Lo cotidiano, como decía, poca presencia tiene; la más remarcable, aun de modo escueto (qué dominio de la síntesis tenía Hathaway), la protagoniza precisamente su asistente, Matthews, cuando sigue a una mujer que puede ser una posible pista en el nebuloso enigma (prodigiosa es la posterior secuencia, cómica, cuando vuelve y relata el seguimiento, remarcando cada dos frases, con desesperación, que llovía). Los exteriores casi siempre son nocturnos, como si pertenecieran a otra realidad (el crimen en la cabina telefónica, o el secuestro en el parque), teñidos de opresiva amenaza, siempre de acuerdo a esa relación desligada de la realidad que siente Hanon.
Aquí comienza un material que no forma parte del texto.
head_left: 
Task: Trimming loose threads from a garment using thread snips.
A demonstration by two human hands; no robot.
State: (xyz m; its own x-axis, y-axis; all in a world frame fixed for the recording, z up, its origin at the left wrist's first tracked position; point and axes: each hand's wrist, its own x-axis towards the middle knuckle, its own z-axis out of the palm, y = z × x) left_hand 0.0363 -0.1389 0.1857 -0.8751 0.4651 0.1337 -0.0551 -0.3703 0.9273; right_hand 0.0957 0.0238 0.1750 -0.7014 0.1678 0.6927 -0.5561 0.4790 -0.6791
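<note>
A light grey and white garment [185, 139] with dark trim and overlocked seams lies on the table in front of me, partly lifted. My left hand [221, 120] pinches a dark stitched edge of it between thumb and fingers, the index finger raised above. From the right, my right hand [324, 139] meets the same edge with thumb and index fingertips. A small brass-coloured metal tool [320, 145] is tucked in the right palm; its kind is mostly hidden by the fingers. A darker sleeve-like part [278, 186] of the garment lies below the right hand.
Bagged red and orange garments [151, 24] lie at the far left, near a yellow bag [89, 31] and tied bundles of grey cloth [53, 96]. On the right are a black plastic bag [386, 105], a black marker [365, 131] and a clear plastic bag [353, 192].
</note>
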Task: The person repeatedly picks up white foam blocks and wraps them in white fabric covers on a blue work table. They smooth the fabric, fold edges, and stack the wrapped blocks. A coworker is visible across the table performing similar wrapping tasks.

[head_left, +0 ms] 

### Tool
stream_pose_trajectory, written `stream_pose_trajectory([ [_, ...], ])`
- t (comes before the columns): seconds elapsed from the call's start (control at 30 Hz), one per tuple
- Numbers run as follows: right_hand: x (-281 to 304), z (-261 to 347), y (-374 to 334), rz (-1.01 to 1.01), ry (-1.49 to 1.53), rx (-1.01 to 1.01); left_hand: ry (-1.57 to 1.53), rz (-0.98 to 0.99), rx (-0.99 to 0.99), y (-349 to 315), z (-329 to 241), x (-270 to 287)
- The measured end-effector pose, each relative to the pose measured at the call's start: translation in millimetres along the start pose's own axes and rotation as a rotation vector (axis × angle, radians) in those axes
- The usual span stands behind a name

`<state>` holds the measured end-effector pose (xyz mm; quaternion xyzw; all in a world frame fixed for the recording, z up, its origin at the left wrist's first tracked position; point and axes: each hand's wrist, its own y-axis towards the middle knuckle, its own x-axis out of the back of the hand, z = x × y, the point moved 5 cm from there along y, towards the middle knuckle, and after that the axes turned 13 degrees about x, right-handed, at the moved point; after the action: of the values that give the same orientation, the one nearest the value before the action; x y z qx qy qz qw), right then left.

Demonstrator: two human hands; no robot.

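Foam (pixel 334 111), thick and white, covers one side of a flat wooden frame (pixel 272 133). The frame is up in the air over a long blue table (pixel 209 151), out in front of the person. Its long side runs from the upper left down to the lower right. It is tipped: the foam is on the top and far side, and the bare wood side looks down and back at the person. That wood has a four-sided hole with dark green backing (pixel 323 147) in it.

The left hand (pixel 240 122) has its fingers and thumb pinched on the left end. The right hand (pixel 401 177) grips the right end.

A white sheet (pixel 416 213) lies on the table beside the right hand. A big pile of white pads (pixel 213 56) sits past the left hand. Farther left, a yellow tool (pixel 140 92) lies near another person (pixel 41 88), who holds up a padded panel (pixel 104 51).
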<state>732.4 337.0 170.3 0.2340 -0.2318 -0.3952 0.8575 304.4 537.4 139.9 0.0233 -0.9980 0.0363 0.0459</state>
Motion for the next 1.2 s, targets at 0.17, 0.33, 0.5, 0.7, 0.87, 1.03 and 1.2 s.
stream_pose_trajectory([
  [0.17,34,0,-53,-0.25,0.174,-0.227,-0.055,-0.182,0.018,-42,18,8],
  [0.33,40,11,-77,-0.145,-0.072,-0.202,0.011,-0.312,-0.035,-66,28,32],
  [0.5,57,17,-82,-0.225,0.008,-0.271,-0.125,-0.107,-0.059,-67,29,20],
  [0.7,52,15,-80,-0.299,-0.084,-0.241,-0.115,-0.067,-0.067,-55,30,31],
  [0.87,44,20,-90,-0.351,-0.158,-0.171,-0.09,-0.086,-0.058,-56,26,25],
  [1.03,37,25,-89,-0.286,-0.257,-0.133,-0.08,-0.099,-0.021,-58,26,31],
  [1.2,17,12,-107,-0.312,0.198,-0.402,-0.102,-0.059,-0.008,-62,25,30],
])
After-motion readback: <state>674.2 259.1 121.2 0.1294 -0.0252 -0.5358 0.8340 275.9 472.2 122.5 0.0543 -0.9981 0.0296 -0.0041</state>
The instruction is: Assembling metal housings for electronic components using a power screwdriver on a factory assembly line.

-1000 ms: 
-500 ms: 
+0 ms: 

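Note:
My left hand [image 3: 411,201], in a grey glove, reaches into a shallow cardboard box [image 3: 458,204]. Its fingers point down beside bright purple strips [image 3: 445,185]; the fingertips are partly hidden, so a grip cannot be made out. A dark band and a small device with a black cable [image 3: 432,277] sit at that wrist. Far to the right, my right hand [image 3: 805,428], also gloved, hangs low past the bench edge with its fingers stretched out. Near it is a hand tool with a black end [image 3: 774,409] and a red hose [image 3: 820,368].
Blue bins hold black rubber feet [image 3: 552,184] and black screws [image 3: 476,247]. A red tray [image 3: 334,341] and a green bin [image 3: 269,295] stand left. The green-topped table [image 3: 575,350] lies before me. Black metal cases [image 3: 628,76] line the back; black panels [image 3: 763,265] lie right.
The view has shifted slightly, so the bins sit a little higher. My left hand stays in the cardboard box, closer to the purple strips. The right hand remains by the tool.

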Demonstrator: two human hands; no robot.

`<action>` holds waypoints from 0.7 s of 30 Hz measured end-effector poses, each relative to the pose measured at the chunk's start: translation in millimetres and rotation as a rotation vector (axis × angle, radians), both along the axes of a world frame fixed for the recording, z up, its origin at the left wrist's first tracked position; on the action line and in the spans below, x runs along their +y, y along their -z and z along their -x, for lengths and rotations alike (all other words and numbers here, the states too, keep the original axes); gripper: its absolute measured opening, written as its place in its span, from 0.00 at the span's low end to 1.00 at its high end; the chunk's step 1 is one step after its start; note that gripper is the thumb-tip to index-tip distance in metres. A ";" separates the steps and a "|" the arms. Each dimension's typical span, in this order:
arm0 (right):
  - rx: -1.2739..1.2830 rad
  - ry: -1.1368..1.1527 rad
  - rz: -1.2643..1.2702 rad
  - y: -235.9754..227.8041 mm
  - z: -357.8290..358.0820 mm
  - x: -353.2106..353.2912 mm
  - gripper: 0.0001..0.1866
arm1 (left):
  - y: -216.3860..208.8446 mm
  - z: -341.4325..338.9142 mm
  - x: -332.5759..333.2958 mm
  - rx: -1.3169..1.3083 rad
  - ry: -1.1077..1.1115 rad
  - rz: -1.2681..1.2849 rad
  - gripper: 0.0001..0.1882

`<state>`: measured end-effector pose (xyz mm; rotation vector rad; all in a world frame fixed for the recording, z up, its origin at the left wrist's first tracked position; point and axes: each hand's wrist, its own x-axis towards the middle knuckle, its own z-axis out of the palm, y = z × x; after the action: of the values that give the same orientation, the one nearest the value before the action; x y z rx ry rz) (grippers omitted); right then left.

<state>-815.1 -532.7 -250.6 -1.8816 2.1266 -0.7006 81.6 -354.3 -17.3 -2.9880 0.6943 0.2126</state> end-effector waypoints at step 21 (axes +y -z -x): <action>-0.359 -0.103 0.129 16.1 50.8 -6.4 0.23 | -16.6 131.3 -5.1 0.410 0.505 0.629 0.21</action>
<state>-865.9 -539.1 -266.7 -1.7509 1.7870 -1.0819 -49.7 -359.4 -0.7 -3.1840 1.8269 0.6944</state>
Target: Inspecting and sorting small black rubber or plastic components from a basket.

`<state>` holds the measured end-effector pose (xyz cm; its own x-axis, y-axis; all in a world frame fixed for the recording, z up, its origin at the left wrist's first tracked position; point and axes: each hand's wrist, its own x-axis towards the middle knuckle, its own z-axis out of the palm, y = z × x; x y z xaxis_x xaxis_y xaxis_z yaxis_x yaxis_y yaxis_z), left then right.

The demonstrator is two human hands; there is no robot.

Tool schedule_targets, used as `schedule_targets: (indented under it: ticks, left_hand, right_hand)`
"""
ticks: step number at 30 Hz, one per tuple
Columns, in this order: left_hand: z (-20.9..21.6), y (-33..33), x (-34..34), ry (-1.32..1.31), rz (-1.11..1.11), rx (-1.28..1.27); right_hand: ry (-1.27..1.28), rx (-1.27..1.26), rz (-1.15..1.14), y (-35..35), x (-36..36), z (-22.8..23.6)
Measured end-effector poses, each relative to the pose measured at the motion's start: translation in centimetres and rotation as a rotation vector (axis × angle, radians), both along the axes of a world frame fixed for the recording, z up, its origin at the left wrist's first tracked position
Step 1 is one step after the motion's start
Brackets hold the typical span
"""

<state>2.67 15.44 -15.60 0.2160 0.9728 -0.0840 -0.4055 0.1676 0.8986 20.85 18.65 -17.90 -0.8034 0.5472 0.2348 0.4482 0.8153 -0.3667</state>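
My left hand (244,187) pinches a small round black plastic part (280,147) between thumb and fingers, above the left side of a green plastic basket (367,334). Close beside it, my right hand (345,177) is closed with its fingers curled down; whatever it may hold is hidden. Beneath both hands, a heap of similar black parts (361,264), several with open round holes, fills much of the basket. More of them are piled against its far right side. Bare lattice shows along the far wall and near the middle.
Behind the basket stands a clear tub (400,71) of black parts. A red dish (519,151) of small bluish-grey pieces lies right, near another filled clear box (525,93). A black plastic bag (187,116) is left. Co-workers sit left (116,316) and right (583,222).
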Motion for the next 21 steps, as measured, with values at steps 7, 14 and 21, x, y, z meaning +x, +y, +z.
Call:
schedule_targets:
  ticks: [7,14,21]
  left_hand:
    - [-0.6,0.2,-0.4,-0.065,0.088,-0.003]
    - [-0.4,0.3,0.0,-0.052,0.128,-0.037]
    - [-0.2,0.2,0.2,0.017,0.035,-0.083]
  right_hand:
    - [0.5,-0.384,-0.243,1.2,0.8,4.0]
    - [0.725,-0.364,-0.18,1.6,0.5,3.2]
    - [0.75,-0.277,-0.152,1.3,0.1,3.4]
Este trayecto casi alquímico de ceguera interior transmutada en visión lúcida, ya no ensimismada en su lamento (su primer 'paso' lo reconoce tras estar a punto de precipitarse al 'abismo' en el edificio en ruinas, cuando dice que empieza a ver las cosas claras, su errada actitud ante la vida) se dirimirá en su propio espacio, su hogar, cuando sufra la amenaza del misterioso 'señor Evans' (esa sombra que escuchó en el bar). Resolverá la situación, precisamente, gracias a su dominio de la oscuridad, de las sombras, porque ya ha encontrado equilibrio en las propias. Sutil detalle es que realmente el 'señor Evans' sea una mujer, ya que la consecución de saber ver radica en saber de nuevo amar a Jean. La secuencia final es elocuente. Ahora los dos están en la terraza mirando hacia afuera, y él se vuelve hacia ella para decirle que ahora 've', antes de besarla.